PROBLEM REQUIREMENTS: In full and word for word, restate the lines of the listing.
── SUPPLIED INFORMATION
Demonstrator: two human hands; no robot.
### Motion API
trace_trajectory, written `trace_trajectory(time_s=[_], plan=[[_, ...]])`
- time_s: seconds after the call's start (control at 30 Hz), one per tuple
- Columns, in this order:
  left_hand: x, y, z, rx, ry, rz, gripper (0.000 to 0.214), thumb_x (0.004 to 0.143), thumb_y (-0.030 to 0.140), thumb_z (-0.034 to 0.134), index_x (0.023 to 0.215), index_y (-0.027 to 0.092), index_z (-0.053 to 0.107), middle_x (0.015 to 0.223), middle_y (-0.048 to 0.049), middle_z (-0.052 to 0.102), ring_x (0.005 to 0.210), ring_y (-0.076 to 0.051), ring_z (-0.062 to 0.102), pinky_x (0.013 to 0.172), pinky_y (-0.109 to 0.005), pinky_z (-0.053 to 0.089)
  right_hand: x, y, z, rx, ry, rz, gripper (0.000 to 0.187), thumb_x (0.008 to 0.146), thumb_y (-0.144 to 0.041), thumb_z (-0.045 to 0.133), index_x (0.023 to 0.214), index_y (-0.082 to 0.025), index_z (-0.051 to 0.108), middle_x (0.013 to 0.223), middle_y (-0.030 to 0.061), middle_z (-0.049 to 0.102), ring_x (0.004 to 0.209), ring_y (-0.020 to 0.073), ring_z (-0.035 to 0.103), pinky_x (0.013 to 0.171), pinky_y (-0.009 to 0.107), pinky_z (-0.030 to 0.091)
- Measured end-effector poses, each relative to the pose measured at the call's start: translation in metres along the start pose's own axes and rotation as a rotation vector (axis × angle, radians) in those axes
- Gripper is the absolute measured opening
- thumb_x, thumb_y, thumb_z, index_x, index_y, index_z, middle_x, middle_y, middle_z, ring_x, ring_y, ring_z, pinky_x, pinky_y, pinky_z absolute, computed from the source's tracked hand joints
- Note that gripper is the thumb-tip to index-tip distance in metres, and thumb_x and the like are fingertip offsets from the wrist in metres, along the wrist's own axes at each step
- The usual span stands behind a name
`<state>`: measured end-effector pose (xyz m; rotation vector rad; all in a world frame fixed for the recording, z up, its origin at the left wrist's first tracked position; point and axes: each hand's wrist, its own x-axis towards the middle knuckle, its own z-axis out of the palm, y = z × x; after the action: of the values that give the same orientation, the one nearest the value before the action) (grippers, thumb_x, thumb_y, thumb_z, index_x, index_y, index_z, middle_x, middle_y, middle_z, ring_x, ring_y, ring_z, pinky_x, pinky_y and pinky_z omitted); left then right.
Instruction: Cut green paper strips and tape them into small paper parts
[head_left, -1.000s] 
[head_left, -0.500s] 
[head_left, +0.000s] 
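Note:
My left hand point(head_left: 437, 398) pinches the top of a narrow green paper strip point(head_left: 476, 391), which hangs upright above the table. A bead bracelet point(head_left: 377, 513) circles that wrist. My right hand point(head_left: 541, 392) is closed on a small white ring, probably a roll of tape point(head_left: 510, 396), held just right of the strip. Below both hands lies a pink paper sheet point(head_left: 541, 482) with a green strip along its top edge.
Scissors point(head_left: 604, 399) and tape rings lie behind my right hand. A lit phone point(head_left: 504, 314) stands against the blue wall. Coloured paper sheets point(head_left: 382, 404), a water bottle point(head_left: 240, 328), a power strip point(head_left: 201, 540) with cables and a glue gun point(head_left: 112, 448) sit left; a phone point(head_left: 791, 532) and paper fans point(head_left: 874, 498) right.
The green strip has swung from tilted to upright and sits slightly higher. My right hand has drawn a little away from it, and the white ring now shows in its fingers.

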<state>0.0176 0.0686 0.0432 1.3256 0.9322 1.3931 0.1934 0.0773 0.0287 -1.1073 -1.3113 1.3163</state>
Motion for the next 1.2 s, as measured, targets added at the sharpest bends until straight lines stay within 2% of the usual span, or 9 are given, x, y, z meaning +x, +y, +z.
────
RESULT FOR THIS EXERCISE:
Demonstrator: two human hands; no robot.
### Motion API
trace_trajectory, written `trace_trajectory(time_s=[_], plan=[[_, ...]])`
- time_s: seconds after the call's start (control at 30 Hz), one per tuple
- Columns, in this order:
  left_hand: x, y, z, rx, ry, rz, gripper (0.000 to 0.214), thumb_x (0.004 to 0.143), thumb_y (-0.030 to 0.140), thumb_z (-0.034 to 0.134), index_x (0.023 to 0.215), index_y (-0.027 to 0.092), index_z (-0.053 to 0.107), middle_x (0.015 to 0.223), middle_y (-0.048 to 0.049), middle_z (-0.052 to 0.102), ring_x (0.005 to 0.210), ring_y (-0.076 to 0.051), ring_z (-0.062 to 0.102), pinky_x (0.013 to 0.172), pinky_y (-0.109 to 0.005), pinky_z (-0.053 to 0.089)
  right_hand: x, y, z, rx, ry, rz, gripper (0.000 to 0.187), thumb_x (0.008 to 0.146), thumb_y (-0.144 to 0.041), thumb_z (-0.045 to 0.133), index_x (0.023 to 0.214), index_y (-0.082 to 0.025), index_z (-0.051 to 0.108), middle_x (0.013 to 0.223), middle_y (-0.030 to 0.061), middle_z (-0.049 to 0.102), ring_x (0.004 to 0.209), ring_y (-0.020 to 0.073), ring_z (-0.035 to 0.103), pinky_x (0.013 to 0.171), pinky_y (-0.009 to 0.107), pinky_z (-0.030 to 0.091)
- Measured end-effector poses, each relative to the pose measured at the call's start: translation in metres along the start pose's own axes and rotation as a rotation vector (axis × angle, radians) in those axes
- Gripper is the absolute measured opening
- thumb_x, thumb_y, thumb_z, index_x, index_y, index_z, middle_x, middle_y, middle_z, ring_x, ring_y, ring_z, pinky_x, pinky_y, pinky_z absolute, computed from the source's tracked hand joints
- Note that gripper is the thumb-tip to index-tip distance in metres, and thumb_x and the like are fingertip offsets from the wrist in metres, along the wrist's own axes at each step
- The usual span stands behind a name
`<state>`: measured end-effector pose (xyz m; rotation vector rad; all in a world frame fixed for the recording, z up, its origin at the left wrist's first tracked position; point and axes: each hand's wrist, its own x-axis towards the middle knuckle, its own z-axis out of the palm, y = z × x; after the action: of the values that give the same orientation, the one nearest the value before the action) (grippers, thumb_x, thumb_y, thumb_z, index_x, index_y, index_z, middle_x, middle_y, middle_z, ring_x, ring_y, ring_z, pinky_x, pinky_y and pinky_z omitted); left then right.
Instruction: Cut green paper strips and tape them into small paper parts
[head_left, -1.000s] 
[head_left, -0.500s] 
[head_left, +0.000s] 
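Note:
My left hand point(head_left: 437, 398) pinches the top of a narrow green paper strip point(head_left: 476, 391), which hangs upright above the table. A bead bracelet point(head_left: 377, 513) circles that wrist. My right hand point(head_left: 541, 392) is closed on a small white ring, probably a roll of tape point(head_left: 510, 396), held just right of the strip. Below both hands lies a pink paper sheet point(head_left: 541, 482) with a green strip along its top edge.
Scissors point(head_left: 604, 399) and tape rings lie behind my right hand. A lit phone point(head_left: 504, 314) stands against the blue wall. Coloured paper sheets point(head_left: 382, 404), a water bottle point(head_left: 240, 328), a power strip point(head_left: 201, 540) with cables and a glue gun point(head_left: 112, 448) sit left; a phone point(head_left: 791, 532) and paper fans point(head_left: 874, 498) right.
The green strip has swung from tilted to upright and sits slightly higher. My right hand has drawn a little away from it, and the white ring now shows in its fingers.
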
<state>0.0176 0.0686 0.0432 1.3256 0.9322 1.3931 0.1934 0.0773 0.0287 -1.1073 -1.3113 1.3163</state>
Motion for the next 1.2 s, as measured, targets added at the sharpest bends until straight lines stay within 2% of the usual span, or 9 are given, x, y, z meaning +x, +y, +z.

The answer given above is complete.